Melisa Napoles: I moved around a lot growing up, and this slide just talks about what makes me me. As my company likes to call it, these are my million data points. My family immigrated to the United States from Cuba, so I am first generation born American. After graduating from school and having various internships and consulting experience, technical specialist experience, sales engineering experience, I landed myself at a big data company called Splunk. I currently live out of Chicago, Illinois, supporting some of our larger Splunk customers, but my heart is somewhere between Miami, Florida and Seattle Washington, where I have my family. They say that your home is where the heart is, right? That’s a bit about my situation.

Melisa Napoles: And what being a solutions engineer really means is that I’m sort of like a consultant with Splunk solutions and everything Splunk touches, which is a lot of things. Splunk got its initial start in IT and security, but it’s since translated into a platform that serves almost every business unit in an organization. And the reason that’s cool is it’s allowed me to be exposed to how businesses run their practices, in particular, their cyber security practices. And so from this work over the last five years now, there are certainly patterns that have emerged to show what really good looks like in a cyber security practice, embarking on machine learning and what not so good looks like and some of the things that cause organizations to stalemate and not be able to move forward. In this particular visual, something that I’m particularly proud of in working here at Splunk is we just have absolutely stellar, quality female engineers, and I’m thankful to have that support system around me.

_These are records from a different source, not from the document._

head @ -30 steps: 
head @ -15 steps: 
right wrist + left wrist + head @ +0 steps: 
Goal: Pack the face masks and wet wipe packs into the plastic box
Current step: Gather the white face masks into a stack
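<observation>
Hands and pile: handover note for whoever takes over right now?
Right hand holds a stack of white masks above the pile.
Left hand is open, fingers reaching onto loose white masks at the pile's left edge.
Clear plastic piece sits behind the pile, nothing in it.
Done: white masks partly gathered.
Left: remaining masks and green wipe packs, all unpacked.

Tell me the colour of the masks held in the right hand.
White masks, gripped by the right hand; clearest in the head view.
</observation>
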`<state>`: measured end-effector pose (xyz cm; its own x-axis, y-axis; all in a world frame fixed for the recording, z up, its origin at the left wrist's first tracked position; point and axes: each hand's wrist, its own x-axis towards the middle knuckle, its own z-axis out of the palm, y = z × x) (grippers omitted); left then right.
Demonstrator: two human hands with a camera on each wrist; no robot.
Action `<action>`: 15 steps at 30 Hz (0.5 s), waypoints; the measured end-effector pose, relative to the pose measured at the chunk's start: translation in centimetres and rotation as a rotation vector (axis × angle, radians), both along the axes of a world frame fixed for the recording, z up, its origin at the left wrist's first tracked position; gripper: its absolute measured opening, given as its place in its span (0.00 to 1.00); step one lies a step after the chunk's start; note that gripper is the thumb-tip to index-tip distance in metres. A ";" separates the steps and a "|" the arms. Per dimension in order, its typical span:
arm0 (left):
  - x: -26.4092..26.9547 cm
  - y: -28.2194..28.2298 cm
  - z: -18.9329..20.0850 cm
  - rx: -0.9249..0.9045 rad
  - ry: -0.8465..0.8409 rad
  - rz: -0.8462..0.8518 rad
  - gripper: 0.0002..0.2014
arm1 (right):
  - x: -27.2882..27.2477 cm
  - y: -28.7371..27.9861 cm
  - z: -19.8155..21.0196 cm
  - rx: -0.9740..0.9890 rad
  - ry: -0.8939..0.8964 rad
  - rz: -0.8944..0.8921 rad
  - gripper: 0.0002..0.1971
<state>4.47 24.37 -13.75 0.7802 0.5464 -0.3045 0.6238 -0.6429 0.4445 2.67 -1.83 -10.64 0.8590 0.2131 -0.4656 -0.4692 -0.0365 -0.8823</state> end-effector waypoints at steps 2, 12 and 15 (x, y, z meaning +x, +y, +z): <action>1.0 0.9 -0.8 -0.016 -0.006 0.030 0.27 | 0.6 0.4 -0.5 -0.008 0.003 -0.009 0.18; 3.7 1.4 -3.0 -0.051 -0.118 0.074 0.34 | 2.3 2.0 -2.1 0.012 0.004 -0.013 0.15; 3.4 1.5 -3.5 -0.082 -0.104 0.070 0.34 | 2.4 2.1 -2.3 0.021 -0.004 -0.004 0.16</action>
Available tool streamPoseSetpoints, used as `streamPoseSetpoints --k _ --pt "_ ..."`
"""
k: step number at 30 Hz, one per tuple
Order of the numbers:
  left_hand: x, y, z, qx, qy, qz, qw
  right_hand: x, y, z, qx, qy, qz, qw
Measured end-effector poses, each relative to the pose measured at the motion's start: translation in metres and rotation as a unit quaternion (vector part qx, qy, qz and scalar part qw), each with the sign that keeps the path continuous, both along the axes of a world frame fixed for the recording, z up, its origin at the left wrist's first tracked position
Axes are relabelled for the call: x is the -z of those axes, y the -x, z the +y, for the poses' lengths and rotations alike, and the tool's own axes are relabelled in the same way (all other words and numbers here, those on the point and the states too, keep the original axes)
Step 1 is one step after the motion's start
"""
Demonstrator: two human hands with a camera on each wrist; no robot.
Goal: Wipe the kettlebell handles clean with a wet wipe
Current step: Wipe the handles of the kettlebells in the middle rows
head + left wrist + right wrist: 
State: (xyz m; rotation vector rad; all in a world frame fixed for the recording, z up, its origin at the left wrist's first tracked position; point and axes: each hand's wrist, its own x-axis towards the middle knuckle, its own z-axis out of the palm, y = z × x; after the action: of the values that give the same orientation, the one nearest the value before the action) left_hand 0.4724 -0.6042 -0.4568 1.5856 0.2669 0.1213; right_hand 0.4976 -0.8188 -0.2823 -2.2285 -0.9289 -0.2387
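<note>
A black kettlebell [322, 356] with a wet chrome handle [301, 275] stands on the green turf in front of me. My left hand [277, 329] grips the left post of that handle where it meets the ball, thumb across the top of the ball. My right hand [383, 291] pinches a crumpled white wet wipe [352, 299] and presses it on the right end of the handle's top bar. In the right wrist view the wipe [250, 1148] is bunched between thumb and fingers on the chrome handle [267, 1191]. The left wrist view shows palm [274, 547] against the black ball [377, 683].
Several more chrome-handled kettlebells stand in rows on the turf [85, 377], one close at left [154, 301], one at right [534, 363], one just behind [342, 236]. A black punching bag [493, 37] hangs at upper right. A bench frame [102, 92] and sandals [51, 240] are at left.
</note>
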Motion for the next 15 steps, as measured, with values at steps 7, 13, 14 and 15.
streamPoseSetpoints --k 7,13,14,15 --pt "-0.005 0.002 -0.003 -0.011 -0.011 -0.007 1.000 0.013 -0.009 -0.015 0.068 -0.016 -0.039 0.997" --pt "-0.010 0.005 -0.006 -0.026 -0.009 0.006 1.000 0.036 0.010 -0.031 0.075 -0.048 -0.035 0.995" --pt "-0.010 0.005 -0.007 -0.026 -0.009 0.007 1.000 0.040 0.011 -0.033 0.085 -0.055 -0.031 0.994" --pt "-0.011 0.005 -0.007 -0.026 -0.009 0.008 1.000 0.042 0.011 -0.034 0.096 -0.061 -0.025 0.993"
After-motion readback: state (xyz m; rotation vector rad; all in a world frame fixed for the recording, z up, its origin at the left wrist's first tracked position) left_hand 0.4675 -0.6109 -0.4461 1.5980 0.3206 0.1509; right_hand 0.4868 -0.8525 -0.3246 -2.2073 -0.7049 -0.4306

Melisa Napoles: All right, so let’s jump right into it. When I first started working in this space, it took me a good long while to really get the gist of AI and ML, and I went to school for physics and I took a lot of math classes. I was pretty much forced to figure it out because of the clients I was working with and the questions they were asking me that ultimately I was also asking. And what I learned is that for starters, ML, or machine learning, is a subset of AI or artificial intelligence, to put it simply. AI is the broader concept of machines being able to carry out tasks in a way that we would consider smart, and ML is an application of AI based around giving machines access to data to make some decisions on their own. It’s really not as scary as people make it seem. And when we’re talking about cyber security in particular, I’m finding that many organizations are really still in the realm of the machine learning area, at least today.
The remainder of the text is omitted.